Background
He was born at Berwick-on-Tweed, the youngest child of two sons and two daughters of Robert Thorburn Ross, Royal Scottish Academy (1816–1876), by his wife Margaret Scott.
He was born at Berwick-on-Tweed, the youngest child of two sons and two daughters of Robert Thorburn Ross, Royal Scottish Academy (1816–1876), by his wife Margaret Scott.
The parents removed to Edinburgh for good when Joseph was a baby. Having been educated at the Military Academy, Hill Street, Edinburgh, he was engaged for a time in mercantile pursuits in Leith and Gloucester, but eventually, after a successful career as a student in the Edinburgh School of Art and the life school of the Royal Scottish Academy (1877-1880), he devoted himself to painting as a profession. Portraiture, incident (but not anecdote), fantasy, landscape, and the sea were all treated by him, and if at times decorative intention and realism were imperfectly harmonised, and the execution and draughtsmanship, though bold, lacked mastery, the colour was nearly always striking and the result novel and interesting.

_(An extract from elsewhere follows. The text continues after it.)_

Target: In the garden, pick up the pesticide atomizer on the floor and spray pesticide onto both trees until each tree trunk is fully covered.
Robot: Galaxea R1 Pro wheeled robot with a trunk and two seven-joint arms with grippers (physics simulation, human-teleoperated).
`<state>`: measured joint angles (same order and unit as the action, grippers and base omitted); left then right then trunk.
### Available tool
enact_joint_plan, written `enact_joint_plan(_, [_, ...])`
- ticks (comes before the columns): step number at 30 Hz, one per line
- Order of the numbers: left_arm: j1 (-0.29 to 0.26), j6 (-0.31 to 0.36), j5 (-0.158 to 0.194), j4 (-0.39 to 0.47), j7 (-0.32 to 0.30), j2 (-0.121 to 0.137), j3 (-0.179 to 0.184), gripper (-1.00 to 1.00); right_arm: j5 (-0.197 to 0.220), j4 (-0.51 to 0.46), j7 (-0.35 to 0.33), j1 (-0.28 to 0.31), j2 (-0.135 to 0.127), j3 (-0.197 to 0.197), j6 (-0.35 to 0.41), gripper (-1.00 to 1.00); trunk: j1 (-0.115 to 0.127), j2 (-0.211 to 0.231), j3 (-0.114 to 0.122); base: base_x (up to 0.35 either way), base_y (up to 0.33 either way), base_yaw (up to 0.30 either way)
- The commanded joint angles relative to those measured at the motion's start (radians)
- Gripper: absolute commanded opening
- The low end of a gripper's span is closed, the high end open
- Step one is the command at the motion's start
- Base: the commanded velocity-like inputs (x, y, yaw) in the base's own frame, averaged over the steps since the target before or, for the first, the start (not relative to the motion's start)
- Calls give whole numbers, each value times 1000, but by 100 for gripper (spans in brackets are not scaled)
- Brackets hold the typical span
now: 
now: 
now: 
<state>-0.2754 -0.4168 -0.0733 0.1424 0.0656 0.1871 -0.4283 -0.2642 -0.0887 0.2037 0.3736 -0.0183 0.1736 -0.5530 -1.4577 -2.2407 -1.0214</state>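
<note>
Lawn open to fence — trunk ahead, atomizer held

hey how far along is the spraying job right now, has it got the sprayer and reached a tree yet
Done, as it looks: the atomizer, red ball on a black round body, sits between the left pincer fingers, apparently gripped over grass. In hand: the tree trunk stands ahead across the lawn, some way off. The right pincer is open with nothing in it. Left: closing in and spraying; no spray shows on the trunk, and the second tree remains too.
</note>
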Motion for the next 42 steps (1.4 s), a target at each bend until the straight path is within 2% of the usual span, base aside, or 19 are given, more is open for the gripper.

But it was in sketches made spontaneously for themselves or as studies for more ambitious pictures that he was at his best.
He worked in both oil and water-colour and possessed instinctive feeling for the proper use of each medium. Ross was familiar with the best art on the Continent, travelling much in Italy, and he was a frequent exhibitor at some of the leading exhibitions abroad, his "Serata Veneziana" winning a diploma of honour at Dresden in 1892.
He died from the effects of a fall in his Edinburgh studio on 28 September 1903. Shortly after his death, at a memorial exhibition of his work held in Edinburgh, his admirers purchased "The Bass Rock," one of his most important pictures, and presented it to the National Gallery of Scotland.